WHAT THE EXERCISE ASKS
Start the output with the opening line of the listing below and continue, reproducing each line exactly, up to and including the line that contains "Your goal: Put".

PROVIDED MATERIAL

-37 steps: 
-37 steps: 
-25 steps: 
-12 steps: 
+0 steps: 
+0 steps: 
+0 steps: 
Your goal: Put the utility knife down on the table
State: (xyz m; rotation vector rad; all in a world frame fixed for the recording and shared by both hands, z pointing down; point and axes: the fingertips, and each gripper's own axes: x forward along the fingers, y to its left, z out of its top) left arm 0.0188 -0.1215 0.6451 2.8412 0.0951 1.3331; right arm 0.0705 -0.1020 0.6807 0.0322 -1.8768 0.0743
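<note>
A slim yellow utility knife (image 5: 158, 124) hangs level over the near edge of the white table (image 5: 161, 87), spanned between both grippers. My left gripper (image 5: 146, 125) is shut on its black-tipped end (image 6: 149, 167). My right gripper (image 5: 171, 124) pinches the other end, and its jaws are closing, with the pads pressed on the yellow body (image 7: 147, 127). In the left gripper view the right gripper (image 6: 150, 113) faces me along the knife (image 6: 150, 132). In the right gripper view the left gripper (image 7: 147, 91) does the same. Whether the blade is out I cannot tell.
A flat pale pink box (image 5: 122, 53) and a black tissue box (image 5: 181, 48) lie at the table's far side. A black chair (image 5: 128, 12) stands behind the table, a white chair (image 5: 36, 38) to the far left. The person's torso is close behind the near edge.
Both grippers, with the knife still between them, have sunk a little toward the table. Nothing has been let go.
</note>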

ANSWER SECTION
-37 steps: 
-37 steps: 
-25 steps: 
-12 steps: 
+0 steps: 
+0 steps: 
+0 steps: 
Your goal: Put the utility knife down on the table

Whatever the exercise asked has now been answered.